Un raffreddore, il mal di gola o qualche linea di febbre spesso bastano per spingere molte persone a recuperare l’antibiotico avanzato da una vecchia cura, senza consultare il medico. Altri interrompono la terapia appena si sentono meglio, convinti che il farmaco abbia già fatto il proprio dovere. Errori comuni, ma pericolosi: gli antibiotici agiscono solo contro le infezioni batteriche e, se usati male, possono risultare inefficaci, provocare effetti collaterali e alimentare l’antibiotico-resistenza, rendendo le infezioni sempre più difficili da curare. Ne abbiamo parlato con Andrea Patroni, infettivologo responsabile del Comitato infezioni ospedaliere dell’Asst Valcamonica.
Dottor Patroni, quando gli antibiotici sono davvero necessari e in quali casi, invece, non servono?
Gli antibiotici sono necessari quando è presente un’infezione batterica accertata. Non servono, invece, se il problema è causato da un virus. Raffreddore, mal di gola e tosse, nell’80% dei casi, hanno infatti origine virale: assumere un antibiotico in queste situazioni non aiuta a guarire più rapidamente.

Quali sono gli errori più frequenti commessi dai pazienti?
Il primo è l’automedicazione. Capita spesso che una persona recuperi dall’armadietto un antibiotico avanzato da una cura precedente e decida di assumerlo senza consultare il medico. Un altro errore frequente è prendere antibiotici per disturbi di origine virale, come il raffreddore. Ci sono poi il mancato rispetto delle dosi e degli orari prescritti e l’interruzione anticipata della terapia.
Se un antibiotico deve essere assunto tre volte al giorno, non è corretto prenderlo soltanto al mattino e alla sera pensando che non faccia differenza. Allo stesso modo, non bisogna sospendere la cura appena ci si sente meglio.
Quali rischi si corrono assumendo un antibiotico in modo scorretto?

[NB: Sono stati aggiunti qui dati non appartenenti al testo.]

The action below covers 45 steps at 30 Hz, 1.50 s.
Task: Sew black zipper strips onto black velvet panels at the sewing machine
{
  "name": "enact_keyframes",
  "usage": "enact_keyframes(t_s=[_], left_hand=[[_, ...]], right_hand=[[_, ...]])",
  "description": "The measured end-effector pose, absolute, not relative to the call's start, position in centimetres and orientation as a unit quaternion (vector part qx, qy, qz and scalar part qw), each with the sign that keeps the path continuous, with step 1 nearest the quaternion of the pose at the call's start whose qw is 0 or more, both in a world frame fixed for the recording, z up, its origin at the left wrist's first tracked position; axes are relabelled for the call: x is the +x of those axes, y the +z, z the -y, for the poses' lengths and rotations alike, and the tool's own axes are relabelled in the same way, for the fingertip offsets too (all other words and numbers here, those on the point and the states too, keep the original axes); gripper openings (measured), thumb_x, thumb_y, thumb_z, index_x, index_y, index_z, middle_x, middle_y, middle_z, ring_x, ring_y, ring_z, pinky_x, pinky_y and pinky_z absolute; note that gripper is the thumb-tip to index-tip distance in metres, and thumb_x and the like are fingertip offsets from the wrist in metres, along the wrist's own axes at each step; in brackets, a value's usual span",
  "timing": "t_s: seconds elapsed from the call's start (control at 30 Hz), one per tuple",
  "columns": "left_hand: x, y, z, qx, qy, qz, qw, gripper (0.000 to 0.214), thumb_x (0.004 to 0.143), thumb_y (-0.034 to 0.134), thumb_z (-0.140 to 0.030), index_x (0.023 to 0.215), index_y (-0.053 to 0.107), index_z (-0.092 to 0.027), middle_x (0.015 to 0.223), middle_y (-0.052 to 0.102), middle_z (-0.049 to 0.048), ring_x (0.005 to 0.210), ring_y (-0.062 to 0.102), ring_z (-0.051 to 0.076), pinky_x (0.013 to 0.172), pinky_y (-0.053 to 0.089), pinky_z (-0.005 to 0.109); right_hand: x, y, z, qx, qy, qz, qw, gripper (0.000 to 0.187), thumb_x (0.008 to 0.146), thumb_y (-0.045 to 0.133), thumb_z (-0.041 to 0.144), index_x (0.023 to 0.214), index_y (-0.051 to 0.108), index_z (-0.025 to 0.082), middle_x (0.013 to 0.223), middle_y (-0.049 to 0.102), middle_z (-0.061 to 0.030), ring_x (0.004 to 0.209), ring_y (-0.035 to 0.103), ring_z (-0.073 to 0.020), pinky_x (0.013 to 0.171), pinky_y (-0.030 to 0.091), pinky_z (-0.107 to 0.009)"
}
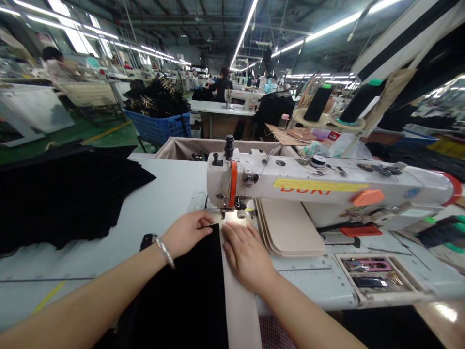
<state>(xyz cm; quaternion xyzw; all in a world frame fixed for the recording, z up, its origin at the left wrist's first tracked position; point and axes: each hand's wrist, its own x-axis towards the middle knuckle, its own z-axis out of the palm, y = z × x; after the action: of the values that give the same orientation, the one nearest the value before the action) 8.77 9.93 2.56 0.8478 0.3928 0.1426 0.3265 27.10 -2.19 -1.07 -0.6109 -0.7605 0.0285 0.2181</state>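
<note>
A white sewing machine (261, 177) stands before me, its needle area lit. Just left of the presser foot (223, 214), my left hand (189, 233) pinches the top edge of a piece of black fabric (185, 295) between thumb and fingers. My right hand (249, 254) lies flat, fingers stretched toward the needle, on a beige strip (241, 320) along the black fabric's right edge. The fabric and strip hang down toward my lap. Under the machine arm, close to my right hand, is a stack of beige panels (290, 230) with rounded corners.
Black fabric pieces (65, 189) are piled on the table's left. A tray (378, 278) with small tools is set into the table at right. Black thread cones (317, 103) stand behind the machine. A blue basket (158, 127) of black pieces is beyond the table; people work farther off.
</note>
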Motion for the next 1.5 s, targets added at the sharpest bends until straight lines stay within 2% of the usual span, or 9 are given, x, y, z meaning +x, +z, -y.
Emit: enact_keyframes(t_s=[0.1,0.27,0.7,0.83,0.9,1.03,1.27,1.5], left_hand=[[11.1,0.3,-10.7,0.857,0.164,-0.401,0.278,0.01,0.08,0.06,-0.022,0.085,0.068,-0.018,0.088,0.072,0.0037,0.083,0.068,0.019,0.077,0.052,0.028],[11.6,0.9,-12.0,0.867,0.15,-0.406,0.246,0.008,0.08,0.061,-0.023,0.079,0.069,-0.019,0.081,0.072,0.0033,0.077,0.067,0.02,0.071,0.05,0.029],[12.5,0.7,-12.3,0.873,0.138,-0.429,0.186,0.009,0.083,0.06,-0.023,0.081,0.067,-0.018,0.08,0.072,0.0052,0.078,0.068,0.023,0.07,0.05,0.032],[11.4,0.9,-10.8,0.892,0.158,-0.397,0.146,0.009,0.085,0.061,-0.018,0.091,0.068,-0.016,0.101,0.071,0.0086,0.099,0.065,0.026,0.09,0.05,0.038],[10.4,0.6,-9.5,0.922,0.16,-0.333,0.115,0.016,0.089,0.058,-0.017,0.101,0.067,-0.016,0.116,0.068,0.0098,0.113,0.06,0.027,0.101,0.046,0.043],[8.7,-0.8,-8.0,0.953,0.154,-0.247,0.085,0.03,0.095,0.05,-0.018,0.123,0.061,-0.016,0.136,0.059,0.0093,0.128,0.052,0.024,0.112,0.039,0.046],[8.7,-2.0,-8.7,0.951,0.168,-0.247,0.083,0.031,0.098,0.045,-0.019,0.125,0.059,-0.016,0.139,0.057,0.01,0.131,0.05,0.023,0.115,0.036,0.05],[8.9,-1.8,-9.5,0.952,0.156,-0.248,0.091,0.031,0.097,0.047,-0.017,0.125,0.06,-0.015,0.139,0.057,0.0104,0.132,0.049,0.023,0.116,0.035,0.049]], right_hand=[[27.2,-1.0,2.1,-0.608,0.031,0.764,0.214,0.04,0.101,0.041,0.028,0.141,0.045,0.022,0.143,0.05,-0.0064,0.133,0.043,-0.0215,0.117,0.022,-0.046],[27.2,-1.1,1.9,-0.613,0.033,0.76,0.215,0.046,0.1,0.044,0.036,0.144,0.042,0.022,0.143,0.051,-0.0074,0.132,0.043,-0.0237,0.117,0.023,-0.048],[27.1,-1.3,1.6,-0.618,0.041,0.759,0.201,0.054,0.098,0.048,0.04,0.148,0.036,0.022,0.14,0.052,-0.0086,0.131,0.044,-0.0252,0.116,0.024,-0.05],[27.1,-1.2,1.7,-0.62,0.042,0.755,0.211,0.052,0.097,0.05,0.039,0.145,0.04,0.021,0.14,0.052,-0.0081,0.13,0.044,-0.0247,0.117,0.024,-0.049],[27.2,-1.2,1.8,-0.619,0.042,0.754,0.217,0.048,0.097,0.052,0.038,0.142,0.045,0.022,0.139,0.052,-0.0078,0.129,0.045,-0.0246,0.116,0.025,-0.048],[27.2,-1.2,1.7,-0.615,0.038,0.754,0.226,0.046,0.096,0.054,0.035,0.139,0.048,0.022,0.138,0.053,-0.0085,0.128,0.046,-0.0254,0.115,0.027,-0.049],[27.1,-1.4,1.6,-0.626,0.023,0.745,0.228,0.045,0.096,0.053,0.032,0.139,0.048,0.022,0.135,0.054,-0.0092,0.126,0.048,-0.026,0.114,0.031,-0.048],[27.0,-1.2,1.5,-0.632,0.029,0.744,0.217,0.047,0.096,0.053,0.035,0.14,0.047,0.02,0.136,0.054,-0.01,0.127,0.047,-0.0268,0.115,0.03,-0.048]])
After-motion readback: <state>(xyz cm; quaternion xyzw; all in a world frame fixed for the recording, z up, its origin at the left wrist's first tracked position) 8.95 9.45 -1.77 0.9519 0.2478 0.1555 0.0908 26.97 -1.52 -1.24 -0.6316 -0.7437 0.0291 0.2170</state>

I rischi principali sono tre. Il primo è l’inefficacia della terapia, che può verificarsi quando il farmaco non viene assunto correttamente o viene sospeso troppo presto. Il secondo riguarda gli effetti collaterali. Prendere un antibiotico rimasto in casa, senza indicazione medica, può essere pericoloso perché il farmaco potrebbe interagire con altre terapie in corso oppure non essere adatto all’infezione presente. Il terzo rischio è lo sviluppo dell’antibiotico-resistenza. Quando un batterio viene esposto a una quantità insufficiente di farmaco, per esempio perché non si rispettano dosi e orari, può diventare resistente a quell’antibiotico o ad altri medicinali della stessa classe.
Che cosa significa antibiotico-resistenza e perché rappresenta un problema?
L’antibiotico-resistenza si verifica quando i batteri diventano capaci di sopravvivere all’azione di un antibiotico. Questo rende le infezioni più difficili da curare e può ridurre le possibilità di trattamento. Nel mondo, ogni anno, circa cinque milioni di persone muoiono per infezioni associate a batteri resistenti agli antibiotici. Per questo questi farmaci devono essere usati con cautela, soltanto quando sono necessari e rispettando con precisione dosi, orari e durata della terapia.
Quali sono le infezioni più difficili da curare a causa dell’antibiotico-resistenza?
Tutti i batteri possono sviluppare resistenza. Attualmente, tra le infezioni che possono provocare le complicazioni più gravi ci sono quelle urinarie, le polmoniti e le setticemie.